WORK ITEM =
From the material below, copy every line in which the word "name" occurs.

SOURCE DATA =
---

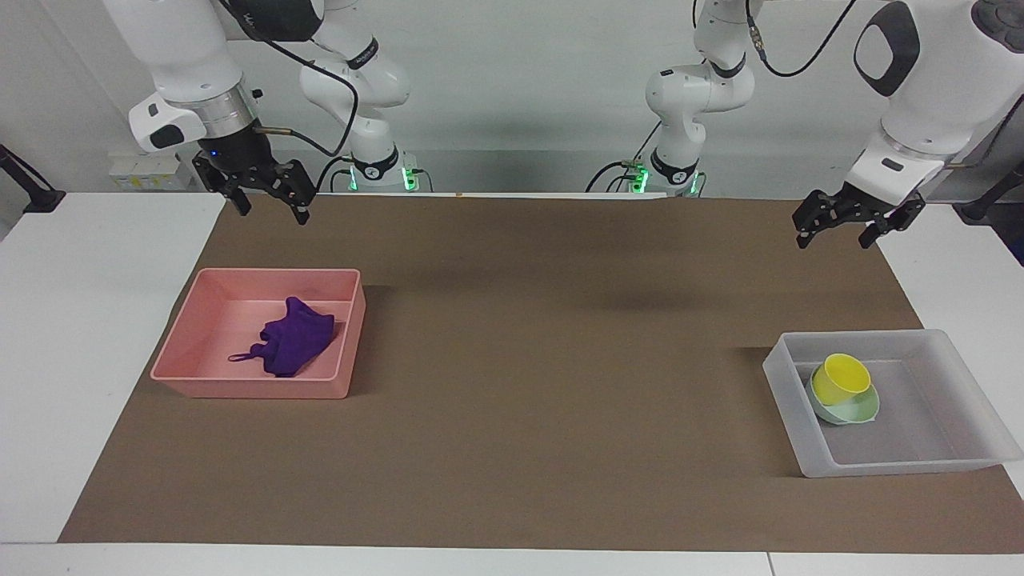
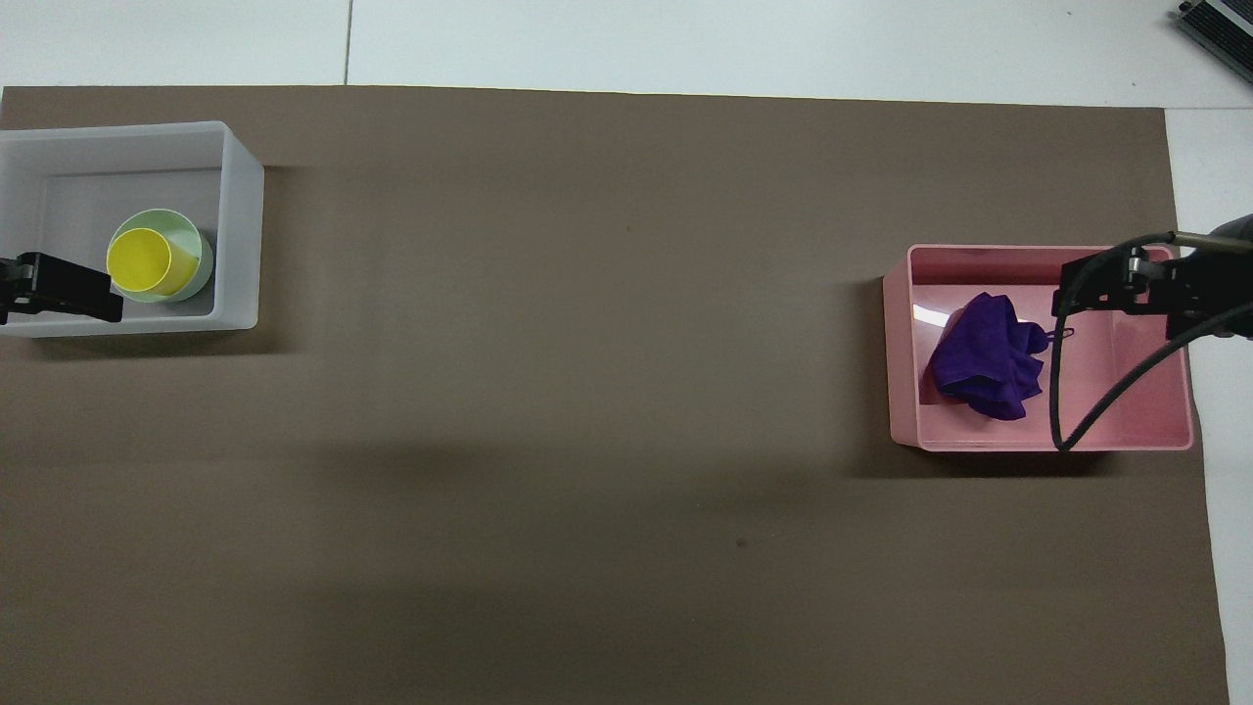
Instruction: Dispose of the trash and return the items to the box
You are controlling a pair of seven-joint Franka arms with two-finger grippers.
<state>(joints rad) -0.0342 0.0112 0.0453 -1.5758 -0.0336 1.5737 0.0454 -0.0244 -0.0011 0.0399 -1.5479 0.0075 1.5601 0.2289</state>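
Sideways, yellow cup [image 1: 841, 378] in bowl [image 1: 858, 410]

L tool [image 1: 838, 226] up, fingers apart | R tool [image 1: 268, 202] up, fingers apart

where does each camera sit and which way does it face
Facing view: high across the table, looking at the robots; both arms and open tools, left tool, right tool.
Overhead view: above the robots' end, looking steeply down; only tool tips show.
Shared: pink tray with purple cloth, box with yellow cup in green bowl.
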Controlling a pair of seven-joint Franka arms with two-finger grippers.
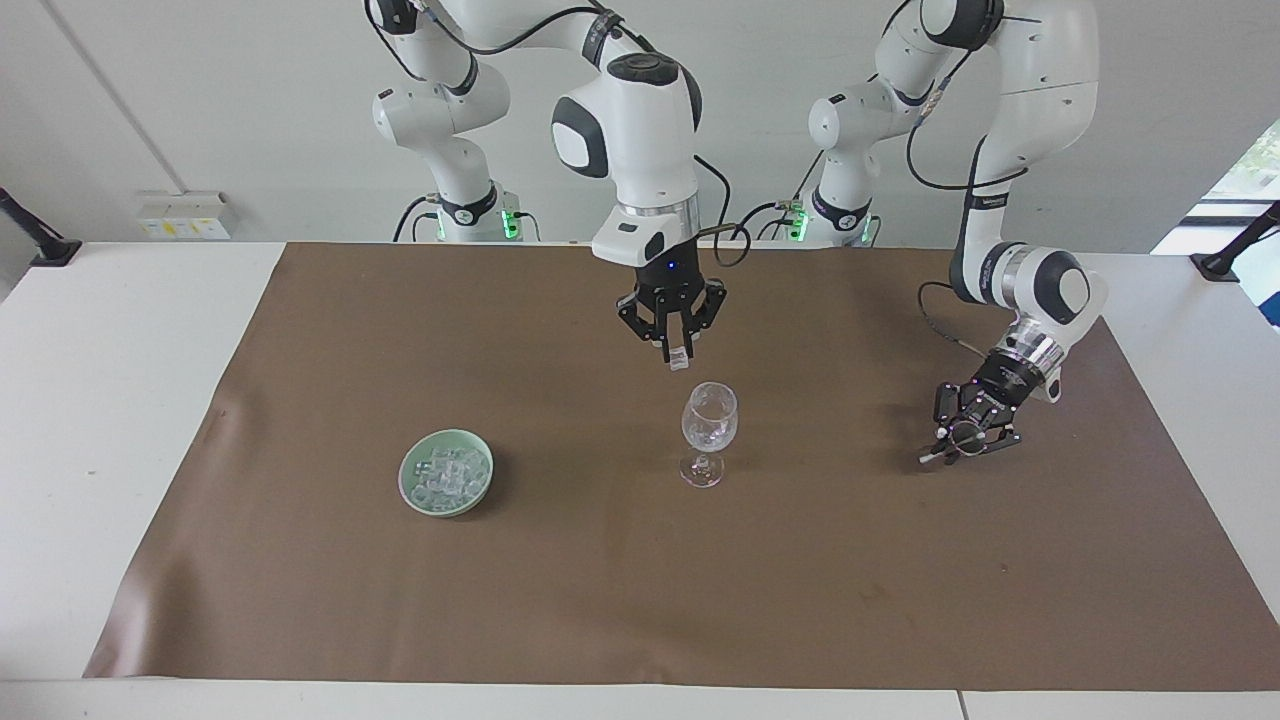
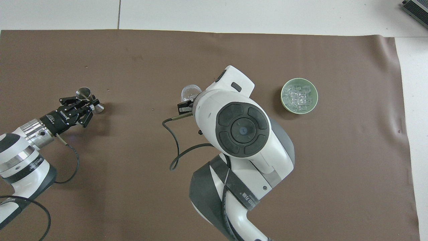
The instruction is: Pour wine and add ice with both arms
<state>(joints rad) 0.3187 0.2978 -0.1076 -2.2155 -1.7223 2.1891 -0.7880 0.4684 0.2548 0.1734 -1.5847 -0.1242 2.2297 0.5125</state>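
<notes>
While my right gripper (image 1: 674, 352) hangs in the air over the brown mat (image 1: 640, 600), just short of the wine glass (image 1: 709, 432) and higher than its rim, its fingertips are pinched on a single clear ice cube (image 1: 679, 362); in the overhead view my own right arm hides that gripper and covers part of the glass; the glass stands upright near the middle of the mat, and a few clear pieces seem to lie in its bowl, though I cannot say for certain; the rest of the ice (image 1: 446, 476) sits heaped in a pale green bowl (image 1: 445, 500), which rests on the mat toward my right arm's end of the table, well apart from the glass; my left gripper (image 1: 962, 436) is low over the mat toward my left arm's end, tilted downward, its fingers clamped on a small metal jigger (image 2: 87, 97) held on its side; whether the jigger touches the mat I cannot tell.
</notes>
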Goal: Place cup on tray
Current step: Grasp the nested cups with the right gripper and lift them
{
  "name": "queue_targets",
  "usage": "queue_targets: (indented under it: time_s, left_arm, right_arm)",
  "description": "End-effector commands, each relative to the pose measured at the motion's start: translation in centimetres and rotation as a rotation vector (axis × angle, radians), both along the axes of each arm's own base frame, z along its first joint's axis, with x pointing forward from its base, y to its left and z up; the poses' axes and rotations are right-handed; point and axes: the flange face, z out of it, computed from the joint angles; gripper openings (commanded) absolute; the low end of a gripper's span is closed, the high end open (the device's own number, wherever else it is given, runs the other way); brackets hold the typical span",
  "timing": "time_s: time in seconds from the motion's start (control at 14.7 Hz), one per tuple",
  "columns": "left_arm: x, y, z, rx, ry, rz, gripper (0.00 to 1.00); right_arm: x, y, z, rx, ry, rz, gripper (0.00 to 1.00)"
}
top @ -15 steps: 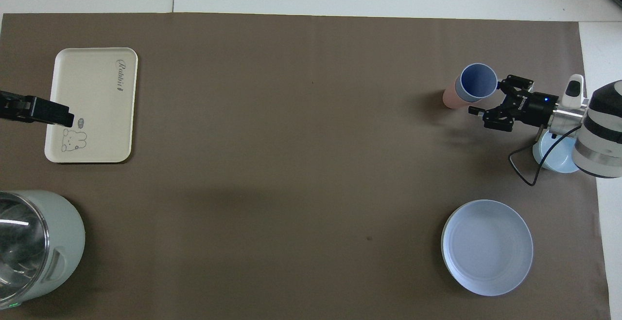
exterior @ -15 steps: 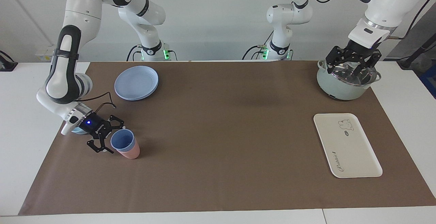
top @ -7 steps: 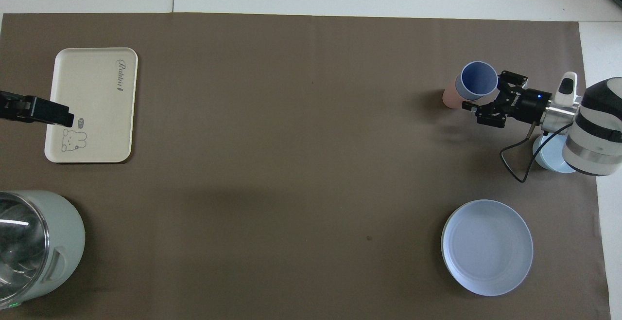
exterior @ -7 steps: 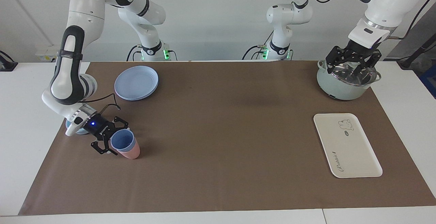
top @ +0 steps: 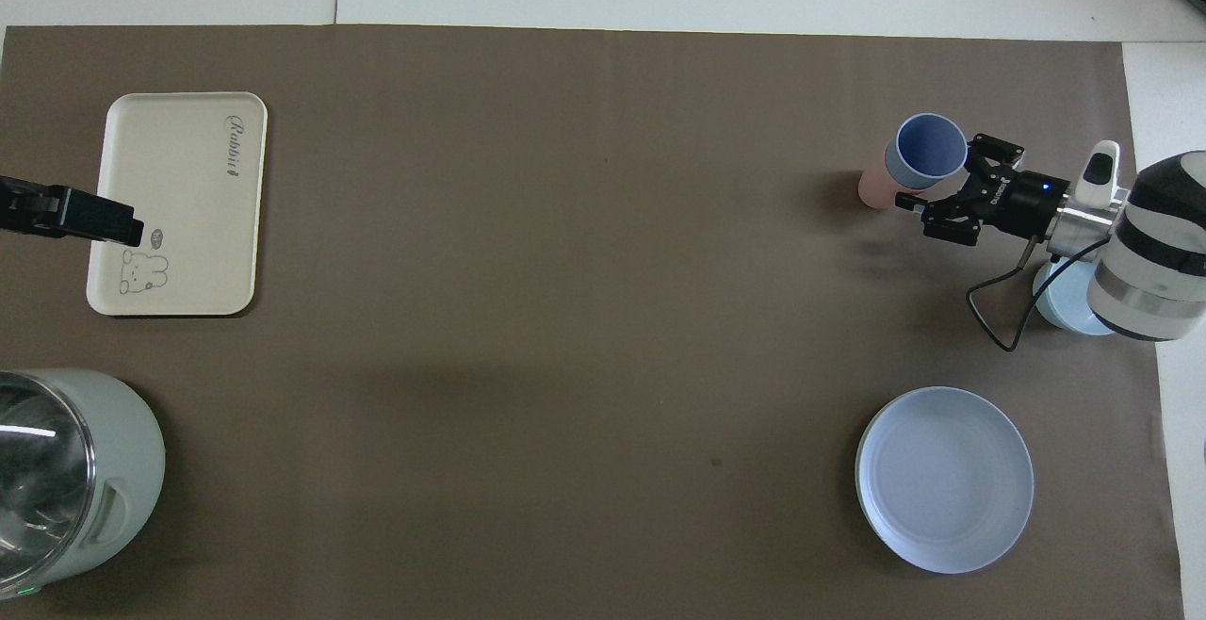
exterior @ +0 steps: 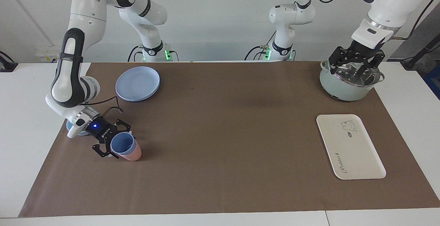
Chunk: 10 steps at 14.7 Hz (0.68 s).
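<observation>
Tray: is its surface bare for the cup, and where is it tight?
The tray is bare all over. The mat between it and the plate is open. It is crowded only where the right gripper closes in on the blue cup nested in the pink cup.

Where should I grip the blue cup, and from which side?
Take the blue cup by the rim band showing above the pink cup it is nested in. Come in level from the right arm's end of the table, where the right end effector already sits open beside that rim. Pinching lower would likely catch the pink cup too. The left end effector waits over the pot.
</observation>
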Motion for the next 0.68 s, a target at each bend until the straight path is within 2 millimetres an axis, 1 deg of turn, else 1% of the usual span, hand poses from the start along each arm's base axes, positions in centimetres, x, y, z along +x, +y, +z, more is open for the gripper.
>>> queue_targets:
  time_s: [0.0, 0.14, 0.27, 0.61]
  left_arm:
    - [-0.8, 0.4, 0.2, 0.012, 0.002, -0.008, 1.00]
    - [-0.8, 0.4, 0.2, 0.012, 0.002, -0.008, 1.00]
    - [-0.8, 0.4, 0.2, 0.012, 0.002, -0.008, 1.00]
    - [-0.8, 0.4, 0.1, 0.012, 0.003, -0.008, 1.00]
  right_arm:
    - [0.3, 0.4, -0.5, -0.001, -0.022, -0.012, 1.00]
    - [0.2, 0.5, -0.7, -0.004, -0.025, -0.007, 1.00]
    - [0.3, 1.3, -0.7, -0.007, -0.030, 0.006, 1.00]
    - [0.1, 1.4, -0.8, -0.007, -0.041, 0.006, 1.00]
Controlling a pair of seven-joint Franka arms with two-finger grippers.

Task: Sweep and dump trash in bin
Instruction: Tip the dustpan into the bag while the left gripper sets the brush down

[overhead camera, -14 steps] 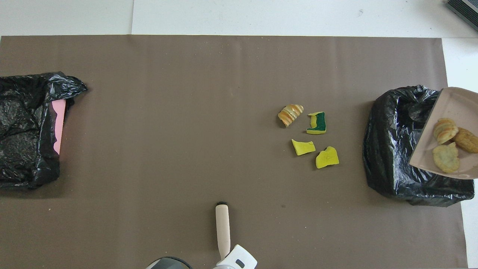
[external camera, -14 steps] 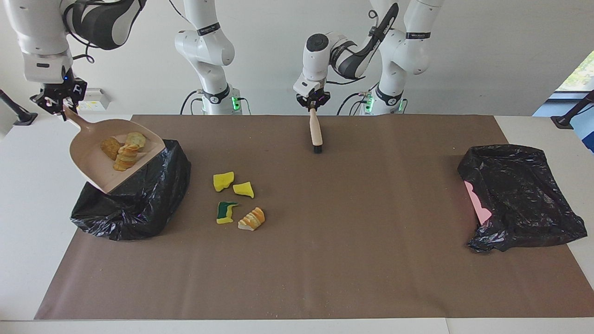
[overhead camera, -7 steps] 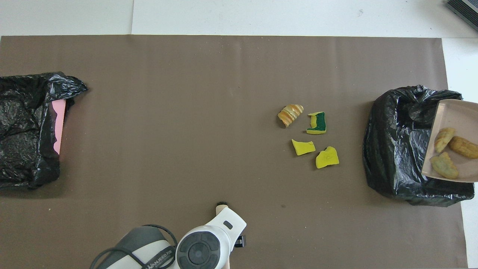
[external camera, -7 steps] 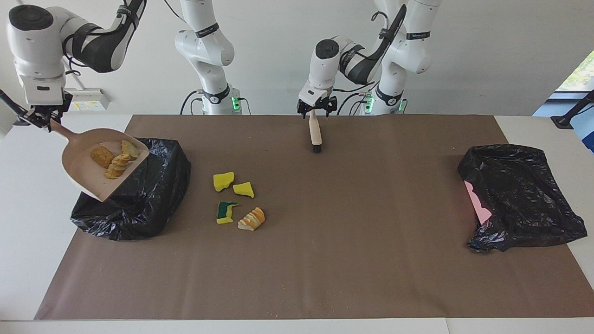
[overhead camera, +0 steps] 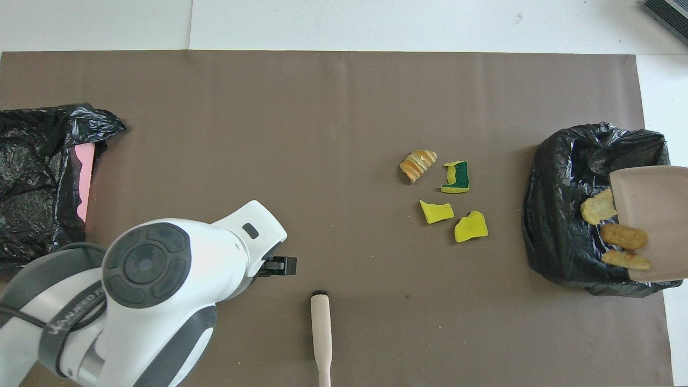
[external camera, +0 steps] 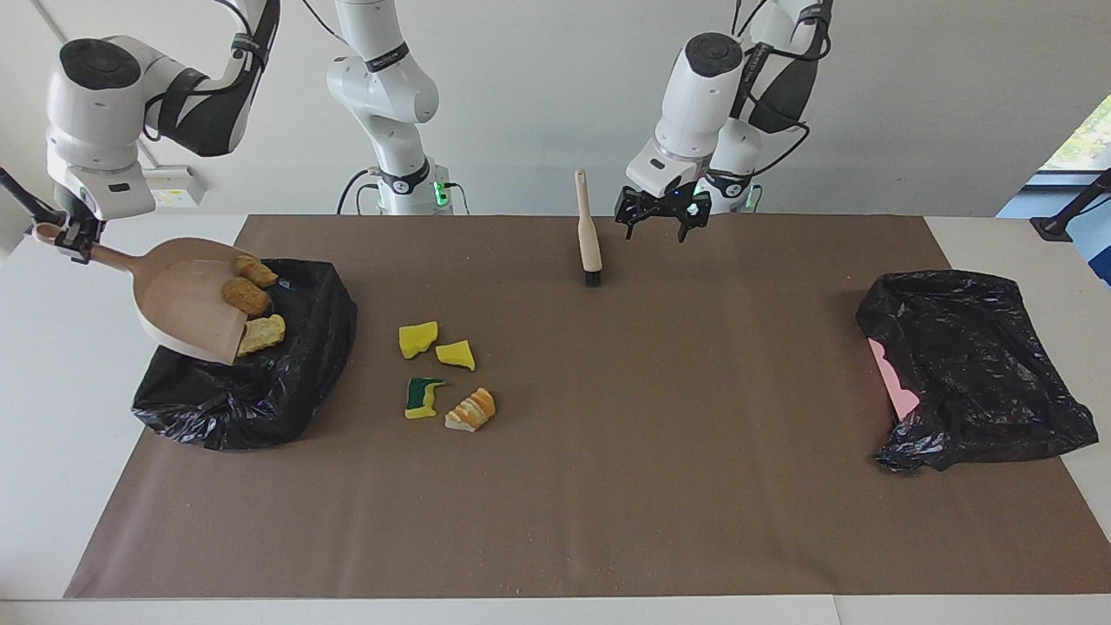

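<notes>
Jaws: right gripper (external camera: 72,244) is pinching the dustpan (external camera: 187,299) handle, tipping three bread chunks (external camera: 247,297) into the bin (external camera: 286,373); left gripper (external camera: 663,225) is hanging spread beside the brush (external camera: 589,234). Sponge pieces (external camera: 434,347) and pastry (external camera: 471,410) are lying on the table, needing sweeping next.

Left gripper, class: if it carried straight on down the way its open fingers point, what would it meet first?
Probably the bare brown mat. The left gripper hangs open beside the brush, apart from it, fingers pointing down; nothing else shows beneath it, though depth is uncertain.
</notes>
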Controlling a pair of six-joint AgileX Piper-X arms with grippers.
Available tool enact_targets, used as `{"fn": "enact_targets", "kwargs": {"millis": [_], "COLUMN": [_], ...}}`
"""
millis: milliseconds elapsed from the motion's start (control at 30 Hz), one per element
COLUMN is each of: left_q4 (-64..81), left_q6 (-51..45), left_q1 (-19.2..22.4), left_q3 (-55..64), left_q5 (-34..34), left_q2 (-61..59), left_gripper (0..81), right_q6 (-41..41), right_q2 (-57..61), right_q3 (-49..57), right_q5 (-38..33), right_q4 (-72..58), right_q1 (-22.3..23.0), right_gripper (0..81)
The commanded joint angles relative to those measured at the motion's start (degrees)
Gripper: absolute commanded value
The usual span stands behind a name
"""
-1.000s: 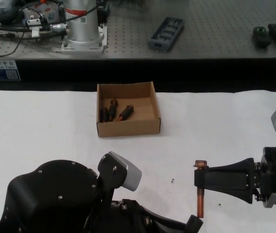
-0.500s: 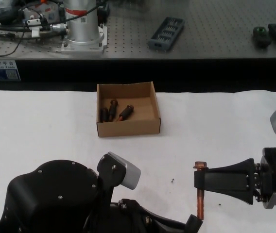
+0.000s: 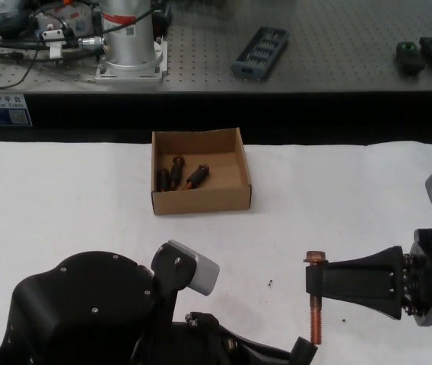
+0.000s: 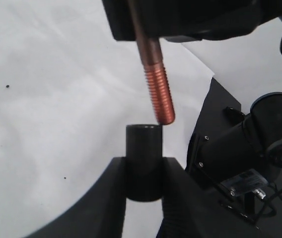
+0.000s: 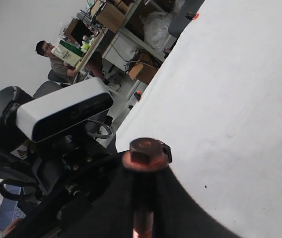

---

EXPECTED ANSWER =
  "name": "queue_targets",
The usual span stands behind a name

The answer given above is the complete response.